At 04:05 PM 11/4/98 -0400 Victor Navasky wrote:
>Dear LP:
>
>Thanks for your past support and your report on why you have "stopped"
>supporting The Nation. 1)  My assumption is that the editorial writer
>was using the term "statesman" in a generic rather than an honorific
>sense; perhaps we shd have used another term, but given the repeated and
>harsh Nation critiques of Clinton and Clintonism over the years, if
>that's your beef, I think you should resubscribe.  Unless as the result
>of recent traumas he has reformed his DLC ways, I suspect you won't be
>disappointed. 

I'm sorry, Victor. This does not hold water. The editorial also states that
Clinton has "shown himself to be a skilled and effective leader on foreign
policy." This is news to me. The Clinton presidency has not departed in any
substantial way from what has preceded it. It is about coercing the
Palestinians to live in bantus, shoring up the Colombian and Mexican ruling
elites in their war against campesinos, backing Yeltsin to the hilt,
pushing for NAFTA and GATT, etc. Just because he is a Democrat, this does
not mean that he is one of us. Well, maybe that depends on how you define
"us". And, yes, you have been harsh with Clinton in the same way that
American Spectator was harsh with Bush. When Bush veered slightly to the
left, the American Spectator let him have it. You have the same kind of
relationship with Clinton.

2) Re Alterman:  He couldn't write it for The New Republic
>since his devastating critiques of that mag in this mag have, one
>assumes, made him persona non grata. 

I guess you didn't understand me. It is not his politics, but his snotty
attitude. Ex-NY Times editor John Hess is somebody whose integrity I value
highly. I got to know him through his contacts with the Central American
solidarity movement. When Alterman, who seems barely old enough to shave,
tells Hess, who appears to be in his 80s, that he writes "factually
challenged" articles, I cringe. It is the same sophomoric voice that
predominates in the New Republic.


3) Alex is nobody's sop, but I
>still can't make the connection -- you read something by AC which
>offended you in the New York Press and therefore you have stopped buying
>The Nation which now runs an every other weekly Cockburn page?  I don't
>get it.
>

It's really quite simple.
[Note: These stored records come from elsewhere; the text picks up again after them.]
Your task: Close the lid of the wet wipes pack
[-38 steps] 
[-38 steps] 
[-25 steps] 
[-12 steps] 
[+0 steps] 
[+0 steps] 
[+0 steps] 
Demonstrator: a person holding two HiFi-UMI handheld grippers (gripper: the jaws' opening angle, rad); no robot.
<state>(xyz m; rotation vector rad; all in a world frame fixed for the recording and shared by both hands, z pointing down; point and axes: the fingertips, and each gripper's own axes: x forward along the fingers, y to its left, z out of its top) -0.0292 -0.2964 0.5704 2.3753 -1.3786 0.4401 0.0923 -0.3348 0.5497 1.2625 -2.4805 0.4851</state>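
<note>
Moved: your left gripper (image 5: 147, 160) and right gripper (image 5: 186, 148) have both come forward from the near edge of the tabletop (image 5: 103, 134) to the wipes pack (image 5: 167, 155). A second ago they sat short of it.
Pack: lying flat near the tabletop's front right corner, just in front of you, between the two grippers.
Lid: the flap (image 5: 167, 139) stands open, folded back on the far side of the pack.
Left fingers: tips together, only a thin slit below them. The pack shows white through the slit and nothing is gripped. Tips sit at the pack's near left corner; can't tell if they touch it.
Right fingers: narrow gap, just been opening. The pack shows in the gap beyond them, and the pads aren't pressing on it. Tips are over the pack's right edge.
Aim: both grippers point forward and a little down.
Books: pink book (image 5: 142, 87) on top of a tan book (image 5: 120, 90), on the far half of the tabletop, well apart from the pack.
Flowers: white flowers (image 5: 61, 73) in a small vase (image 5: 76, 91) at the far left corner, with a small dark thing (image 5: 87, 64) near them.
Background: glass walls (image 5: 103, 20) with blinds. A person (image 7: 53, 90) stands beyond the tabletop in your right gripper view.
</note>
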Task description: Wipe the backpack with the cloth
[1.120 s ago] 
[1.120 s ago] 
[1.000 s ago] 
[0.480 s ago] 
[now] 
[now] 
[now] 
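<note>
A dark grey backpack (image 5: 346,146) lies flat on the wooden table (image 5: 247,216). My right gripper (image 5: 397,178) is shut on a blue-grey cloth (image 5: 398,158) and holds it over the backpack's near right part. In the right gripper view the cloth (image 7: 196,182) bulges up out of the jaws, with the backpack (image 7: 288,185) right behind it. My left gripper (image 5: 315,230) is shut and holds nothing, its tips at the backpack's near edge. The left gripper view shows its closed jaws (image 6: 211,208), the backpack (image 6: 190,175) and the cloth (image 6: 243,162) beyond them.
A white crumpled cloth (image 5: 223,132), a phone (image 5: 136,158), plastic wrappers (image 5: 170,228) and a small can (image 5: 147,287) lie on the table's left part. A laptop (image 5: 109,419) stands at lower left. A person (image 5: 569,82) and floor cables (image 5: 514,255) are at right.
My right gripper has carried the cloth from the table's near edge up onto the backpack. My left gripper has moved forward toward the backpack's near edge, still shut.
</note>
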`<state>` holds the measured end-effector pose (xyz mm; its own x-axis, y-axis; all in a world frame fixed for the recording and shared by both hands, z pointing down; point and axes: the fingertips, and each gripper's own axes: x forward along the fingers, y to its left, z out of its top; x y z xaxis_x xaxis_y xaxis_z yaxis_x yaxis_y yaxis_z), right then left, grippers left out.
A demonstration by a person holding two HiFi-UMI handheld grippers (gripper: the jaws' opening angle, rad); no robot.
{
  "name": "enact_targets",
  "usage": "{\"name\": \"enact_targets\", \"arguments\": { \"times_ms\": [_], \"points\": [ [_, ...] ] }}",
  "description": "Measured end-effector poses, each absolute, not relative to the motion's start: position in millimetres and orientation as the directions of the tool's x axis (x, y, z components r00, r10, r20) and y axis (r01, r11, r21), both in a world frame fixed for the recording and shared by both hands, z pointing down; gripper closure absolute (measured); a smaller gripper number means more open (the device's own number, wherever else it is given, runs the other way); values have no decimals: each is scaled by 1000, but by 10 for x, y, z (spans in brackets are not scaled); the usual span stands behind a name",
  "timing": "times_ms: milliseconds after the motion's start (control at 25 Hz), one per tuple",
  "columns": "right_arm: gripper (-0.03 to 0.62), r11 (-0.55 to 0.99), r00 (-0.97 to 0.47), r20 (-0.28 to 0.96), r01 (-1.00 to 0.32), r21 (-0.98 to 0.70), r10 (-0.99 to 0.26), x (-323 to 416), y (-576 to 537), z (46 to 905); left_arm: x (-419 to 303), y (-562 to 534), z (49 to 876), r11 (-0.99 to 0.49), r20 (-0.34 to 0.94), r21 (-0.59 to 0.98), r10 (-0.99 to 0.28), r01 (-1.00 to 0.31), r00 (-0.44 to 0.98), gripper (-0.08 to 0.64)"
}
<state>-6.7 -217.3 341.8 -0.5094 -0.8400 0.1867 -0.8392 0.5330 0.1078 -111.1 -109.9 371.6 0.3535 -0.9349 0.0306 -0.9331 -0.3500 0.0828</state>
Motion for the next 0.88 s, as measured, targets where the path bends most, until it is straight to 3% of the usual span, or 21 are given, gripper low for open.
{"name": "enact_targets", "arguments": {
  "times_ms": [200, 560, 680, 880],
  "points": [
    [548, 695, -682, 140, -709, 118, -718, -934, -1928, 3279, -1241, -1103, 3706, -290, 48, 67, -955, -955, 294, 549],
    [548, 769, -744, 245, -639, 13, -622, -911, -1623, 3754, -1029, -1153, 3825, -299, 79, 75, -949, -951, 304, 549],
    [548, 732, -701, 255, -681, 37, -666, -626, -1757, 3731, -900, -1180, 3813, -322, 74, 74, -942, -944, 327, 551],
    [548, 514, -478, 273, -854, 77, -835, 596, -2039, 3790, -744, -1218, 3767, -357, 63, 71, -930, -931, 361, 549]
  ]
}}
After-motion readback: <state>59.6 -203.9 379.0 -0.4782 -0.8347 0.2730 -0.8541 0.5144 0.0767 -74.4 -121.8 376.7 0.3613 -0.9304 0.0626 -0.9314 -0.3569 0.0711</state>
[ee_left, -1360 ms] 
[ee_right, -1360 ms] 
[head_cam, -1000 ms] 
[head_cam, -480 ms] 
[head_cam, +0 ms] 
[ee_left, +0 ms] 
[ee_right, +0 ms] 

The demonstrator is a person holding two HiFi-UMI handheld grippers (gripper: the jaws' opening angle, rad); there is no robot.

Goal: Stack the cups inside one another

Cockburn is the house radical at the Nation. I
was getting fed up with his Nation articles--including that ridiculous
article celebrating hunting--but the straw that broke the camel's back
appeared elsewhere. NY Press is free, but the Nation costs me $52 per year.
If Cockburn is supposed to be a concession to us radicals, then I'd prefer
to read his crap in the NY Press, where at least it is free.